The purpose of the ten-day limit for an agency response is to allow a FOIA requester, who has not yet received a response from the agency, to seek a court order compelling the release of the requested documents. The court may then order the agency to respond to the request. See Cleaver v. Kelley, 427 F.Supp. 80, 82 (D.D.C.1976) (ordering the agency to refrain from refusing to process the plaintiff's request and to produce the requested documents or provide sufficient justification for withholding the documents). Or, the court may review the request itself under the de novo review provision. 5 U.S.C. Sec. 552(a)(4)(B). Frequently, if the agency is working diligently, but exceptional circumstances have prevented it from responding on time, the court will refrain from ruling on the request itself and allow the agency to complete its determination. 5 U.S.C. Sec. 552(a)(6)(C); see Open America, 547 F.2d at 610-12.

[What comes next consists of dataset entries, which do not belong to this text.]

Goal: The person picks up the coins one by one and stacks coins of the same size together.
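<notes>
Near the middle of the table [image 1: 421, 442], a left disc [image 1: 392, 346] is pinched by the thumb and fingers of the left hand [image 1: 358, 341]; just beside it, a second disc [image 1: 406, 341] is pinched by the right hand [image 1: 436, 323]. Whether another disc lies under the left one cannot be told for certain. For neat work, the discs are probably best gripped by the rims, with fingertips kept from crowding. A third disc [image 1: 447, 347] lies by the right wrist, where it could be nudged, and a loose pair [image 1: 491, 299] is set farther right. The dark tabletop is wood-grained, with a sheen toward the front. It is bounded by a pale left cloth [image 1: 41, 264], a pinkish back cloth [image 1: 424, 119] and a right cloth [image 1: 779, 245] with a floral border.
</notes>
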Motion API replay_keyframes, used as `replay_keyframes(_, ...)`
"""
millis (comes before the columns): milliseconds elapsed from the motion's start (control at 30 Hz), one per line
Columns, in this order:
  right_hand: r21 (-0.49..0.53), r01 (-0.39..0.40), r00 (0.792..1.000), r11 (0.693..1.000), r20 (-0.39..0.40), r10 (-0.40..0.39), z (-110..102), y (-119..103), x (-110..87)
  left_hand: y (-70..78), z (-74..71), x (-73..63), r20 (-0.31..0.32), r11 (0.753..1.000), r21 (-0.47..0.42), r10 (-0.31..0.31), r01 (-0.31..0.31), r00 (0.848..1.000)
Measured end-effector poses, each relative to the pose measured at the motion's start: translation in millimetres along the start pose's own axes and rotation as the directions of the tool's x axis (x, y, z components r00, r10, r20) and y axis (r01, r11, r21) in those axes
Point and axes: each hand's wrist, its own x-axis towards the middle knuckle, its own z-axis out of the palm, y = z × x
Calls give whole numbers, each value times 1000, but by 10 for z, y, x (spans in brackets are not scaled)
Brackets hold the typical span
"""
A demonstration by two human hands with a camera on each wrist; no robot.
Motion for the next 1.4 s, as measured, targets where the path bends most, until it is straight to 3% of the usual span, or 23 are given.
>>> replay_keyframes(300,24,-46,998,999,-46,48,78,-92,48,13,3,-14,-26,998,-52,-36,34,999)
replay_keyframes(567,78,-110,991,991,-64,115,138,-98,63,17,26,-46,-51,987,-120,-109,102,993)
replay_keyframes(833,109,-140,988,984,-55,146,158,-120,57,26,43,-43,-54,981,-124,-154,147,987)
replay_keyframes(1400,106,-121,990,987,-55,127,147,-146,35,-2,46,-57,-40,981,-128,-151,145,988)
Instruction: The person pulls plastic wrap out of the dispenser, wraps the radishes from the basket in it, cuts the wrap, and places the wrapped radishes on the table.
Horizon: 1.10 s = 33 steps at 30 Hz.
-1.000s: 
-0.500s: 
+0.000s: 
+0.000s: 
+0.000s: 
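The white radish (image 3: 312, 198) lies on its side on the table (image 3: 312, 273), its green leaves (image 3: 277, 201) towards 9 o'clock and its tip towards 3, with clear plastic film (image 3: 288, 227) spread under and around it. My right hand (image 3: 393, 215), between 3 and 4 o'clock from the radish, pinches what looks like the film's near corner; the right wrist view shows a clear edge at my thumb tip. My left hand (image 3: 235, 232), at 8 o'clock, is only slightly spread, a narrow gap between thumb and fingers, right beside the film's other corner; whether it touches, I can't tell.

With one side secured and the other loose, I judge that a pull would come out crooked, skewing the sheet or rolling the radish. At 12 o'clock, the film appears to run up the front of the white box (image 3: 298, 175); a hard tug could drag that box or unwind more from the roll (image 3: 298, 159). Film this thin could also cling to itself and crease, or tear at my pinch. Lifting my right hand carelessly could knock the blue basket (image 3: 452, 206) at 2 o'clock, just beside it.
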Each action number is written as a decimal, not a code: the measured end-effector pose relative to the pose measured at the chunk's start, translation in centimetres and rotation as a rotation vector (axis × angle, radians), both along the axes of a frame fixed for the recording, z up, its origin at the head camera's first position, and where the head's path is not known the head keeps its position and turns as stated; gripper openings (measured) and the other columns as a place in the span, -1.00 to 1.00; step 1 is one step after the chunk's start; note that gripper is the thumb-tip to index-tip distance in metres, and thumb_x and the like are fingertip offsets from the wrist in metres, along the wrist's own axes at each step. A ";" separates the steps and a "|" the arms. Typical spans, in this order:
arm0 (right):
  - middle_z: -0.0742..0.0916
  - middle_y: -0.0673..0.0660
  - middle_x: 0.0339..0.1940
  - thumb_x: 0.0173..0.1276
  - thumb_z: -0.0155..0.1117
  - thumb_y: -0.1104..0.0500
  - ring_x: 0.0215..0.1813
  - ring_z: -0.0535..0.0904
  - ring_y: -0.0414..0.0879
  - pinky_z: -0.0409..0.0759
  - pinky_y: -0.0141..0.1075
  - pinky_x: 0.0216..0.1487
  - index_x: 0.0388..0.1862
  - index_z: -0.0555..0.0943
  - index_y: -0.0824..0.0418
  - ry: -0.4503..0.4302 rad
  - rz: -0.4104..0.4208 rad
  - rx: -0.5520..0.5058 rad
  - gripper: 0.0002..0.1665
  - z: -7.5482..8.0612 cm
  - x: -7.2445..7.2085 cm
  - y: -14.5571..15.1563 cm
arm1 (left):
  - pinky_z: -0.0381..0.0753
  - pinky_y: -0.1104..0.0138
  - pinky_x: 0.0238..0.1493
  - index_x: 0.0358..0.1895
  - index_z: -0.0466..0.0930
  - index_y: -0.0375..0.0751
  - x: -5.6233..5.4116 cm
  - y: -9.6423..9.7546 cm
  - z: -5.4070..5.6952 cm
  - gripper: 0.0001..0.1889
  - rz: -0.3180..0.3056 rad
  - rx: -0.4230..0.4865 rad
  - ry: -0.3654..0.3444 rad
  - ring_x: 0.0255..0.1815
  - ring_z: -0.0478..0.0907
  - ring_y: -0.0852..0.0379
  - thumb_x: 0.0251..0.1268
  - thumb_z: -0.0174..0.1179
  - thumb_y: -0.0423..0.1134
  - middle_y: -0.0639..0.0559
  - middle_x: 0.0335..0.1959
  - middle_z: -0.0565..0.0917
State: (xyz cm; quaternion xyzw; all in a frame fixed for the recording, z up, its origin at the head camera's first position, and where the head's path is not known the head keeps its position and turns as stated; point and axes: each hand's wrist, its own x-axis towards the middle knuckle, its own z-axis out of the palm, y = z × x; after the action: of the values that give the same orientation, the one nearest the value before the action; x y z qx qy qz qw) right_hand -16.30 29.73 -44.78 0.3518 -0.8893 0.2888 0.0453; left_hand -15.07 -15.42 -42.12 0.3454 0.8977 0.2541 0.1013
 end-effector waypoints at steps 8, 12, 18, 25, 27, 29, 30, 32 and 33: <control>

We believe that where a requester has chosen to wait past the ten-day period until the agency has responded, Congress intended that the administrative route be pursued to its end. It did not mean for the court to take over the agency's decisionmaking role in midstream or to interrupt the agency's appeal process when the agency has already invested time, resources, and expertise into the effort of responding.
Allowing a FOIA requester to proceed immediately to court to challenge an agency's initial response would cut off the agency's power to correct or rethink initial misjudgments or errors. The extra several weeks consumed in processing an administrative appeal to completion must surely have been thought a tolerable price to ask from a requester who has already chosen to wait for a response from the agency. If there is to be any uniformity in FOIA interpretations within a given agency, and if agencies are to have an opportunity to revise their responses in light of intervening responses to the same FOIA request by other agencies, such uniformity can best be afforded through the administrative appeal process. Enforcing the ten-day limit by allowing requesters unhappy with the first level response to their request to go to court months or even years after the agency has responded would amount to little more than a continuing penalty on the agency for its initial delay. A requester who waits long past the ten-day deadline for the agency's response and then brings suit without administrative appeal has by his actions indicated that time cannot be of the essence.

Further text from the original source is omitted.